This is a parallel randomized clinical trial of standardized Pilates training, with the aim of estimating training loads and measuring the efficacy of Pilates through clinical, cardiorespiratory, and autonomic outcomes. The protocol can easily be reproduced and could be used to support professionals in prescribing the method.

Trial registration

ClinicalTrials.gov, NCT03232866. Registered on 28 July 2017.

Peer Review reports

Background

The Pilates method is an alternative therapeutic exercise for protecting against risk factors and promoting health [1]. However, only one literature review investigates the Pilates method [2]. The methodological quality is low, which demonstrates the lack of standardization of the method and the load progression as a form of physical training [2]. Thus, for the safe prescription of resistance exercises, such as the Pilates method, physiological variables, such as heart rate (HR) [3] and cardiac autonomic modulation [4, 5], and subjective variables, such as subjective perception of effort (SPE) [6], need to be monitored.

Thus, there is a need to identify simple and low-cost methods for controlling the intensity of exercises, due to the adaptations made by the psychobiological system through training, such as improvements in exercise tolerance and physical performance [7]. It would be beneficial to use SPE together with HR to quantify the training intensity of the Pilates method, as well as to use cardiac autonomic modulation to assess the oscillations of the cardiac autonomic nervous system during training, since heart rate variability (HRV) is considered an early and sensitive indicator of health impairment. HRV indicates the adaptability of cardiac autonomic control to a stimulus [8, 9].

Although the Pilates method is becoming more widespread and has shown promising clinical and functional outcomes in rehabilitation [10, 11], quality clinical trials are needed to analyze the intensity of the training. The results of such trials may offer greater support for tools that can assist in the prescription and load progression of Pilates practice, while demonstrating the effects of the method on the cardiovascular system and autonomic control.
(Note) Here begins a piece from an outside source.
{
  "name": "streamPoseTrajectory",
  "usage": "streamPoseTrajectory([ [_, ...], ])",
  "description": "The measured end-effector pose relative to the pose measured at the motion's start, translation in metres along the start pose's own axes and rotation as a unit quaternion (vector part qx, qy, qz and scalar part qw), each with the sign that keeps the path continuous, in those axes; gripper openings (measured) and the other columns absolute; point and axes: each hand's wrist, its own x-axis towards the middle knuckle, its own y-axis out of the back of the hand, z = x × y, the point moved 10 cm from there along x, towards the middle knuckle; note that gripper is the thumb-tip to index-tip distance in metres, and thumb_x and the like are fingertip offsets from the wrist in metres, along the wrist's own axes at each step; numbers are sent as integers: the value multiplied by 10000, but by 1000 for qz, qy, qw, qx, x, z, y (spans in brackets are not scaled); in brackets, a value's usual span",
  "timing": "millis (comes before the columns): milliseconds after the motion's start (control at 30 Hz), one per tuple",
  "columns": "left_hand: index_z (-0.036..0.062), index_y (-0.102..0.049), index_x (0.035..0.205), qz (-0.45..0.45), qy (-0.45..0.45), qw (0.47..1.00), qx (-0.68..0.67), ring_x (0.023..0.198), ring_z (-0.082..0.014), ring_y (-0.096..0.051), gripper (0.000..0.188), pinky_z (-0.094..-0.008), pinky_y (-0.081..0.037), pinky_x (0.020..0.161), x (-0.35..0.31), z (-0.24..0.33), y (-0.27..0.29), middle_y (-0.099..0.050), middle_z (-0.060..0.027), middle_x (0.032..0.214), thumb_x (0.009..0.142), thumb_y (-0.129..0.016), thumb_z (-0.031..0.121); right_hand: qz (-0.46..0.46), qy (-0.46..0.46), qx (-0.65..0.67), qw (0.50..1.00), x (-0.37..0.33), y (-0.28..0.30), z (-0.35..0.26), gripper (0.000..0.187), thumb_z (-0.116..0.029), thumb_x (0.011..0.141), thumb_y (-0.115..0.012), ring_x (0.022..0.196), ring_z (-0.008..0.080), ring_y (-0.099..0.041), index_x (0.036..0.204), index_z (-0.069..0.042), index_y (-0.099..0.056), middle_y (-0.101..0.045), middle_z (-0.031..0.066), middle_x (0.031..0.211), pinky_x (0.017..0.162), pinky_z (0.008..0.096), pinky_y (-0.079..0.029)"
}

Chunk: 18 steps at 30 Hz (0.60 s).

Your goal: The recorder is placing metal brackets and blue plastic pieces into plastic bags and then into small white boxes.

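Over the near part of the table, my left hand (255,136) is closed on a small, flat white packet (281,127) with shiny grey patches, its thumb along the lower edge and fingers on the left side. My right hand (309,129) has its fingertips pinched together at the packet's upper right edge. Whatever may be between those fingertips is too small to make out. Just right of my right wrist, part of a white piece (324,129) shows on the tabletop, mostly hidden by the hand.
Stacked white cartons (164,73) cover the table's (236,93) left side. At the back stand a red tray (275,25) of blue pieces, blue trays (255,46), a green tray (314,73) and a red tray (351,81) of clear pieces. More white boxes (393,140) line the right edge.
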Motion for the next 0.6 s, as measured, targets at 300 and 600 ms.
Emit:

Therefore, the objective of this protocol is to monitor the daily load progression from the basic and intermediate levels to the advanced level by measuring HR, SPE, and HRV for 12 weeks, as well as to analyze the effect of the method on psychometric, cardiorespiratory, and autonomic measures. It is hypothesized that the protocol proposed by the study can be prescribed clinically, proving that SPE, HR, and HRV are useful tools for monitoring the progression of Pilates training loads. Furthermore, SPE is expected to have a good correlation with HR and clinical relevance, thus giving practitioners two simple low-cost monitoring tools. In addition, it is hypothesized that the psychometric, cardiorespiratory, and cardiac autonomic modulation measures will have improved after 12 weeks of training.

Methods/design

Study design

A parallel randomized clinical trial is being conducted at the Center for Studies and Assistance in Physiotherapy and Rehabilitation of the Universidade Estadual Paulista (FCT/UNESP), Presidente Prudente, São Paulo, Brazil. The trial was registered at ClinicalTrials.gov (NCT03232866) and approved by the research ethics committee of FCT/UNESP (protocol 061942/2017). The study protocol follows the SPIRIT 2013 checklist (Standard Protocol Items: Recommendations for International Trials) [12] (Additional file 3) and TIDieR (Template for Intervention Description and Replication) [13], indicating that information about and the quality of the reports of the interventions are well described [14]. Prior to participation, the volunteers received oral and written instructions and signed a consent form agreeing to participate in the study. All personal data will remain confidential. Note that, although very unlikely, participants who suffer any kind of injury as a result of participation will receive a free medical evaluation and physiotherapy treatment.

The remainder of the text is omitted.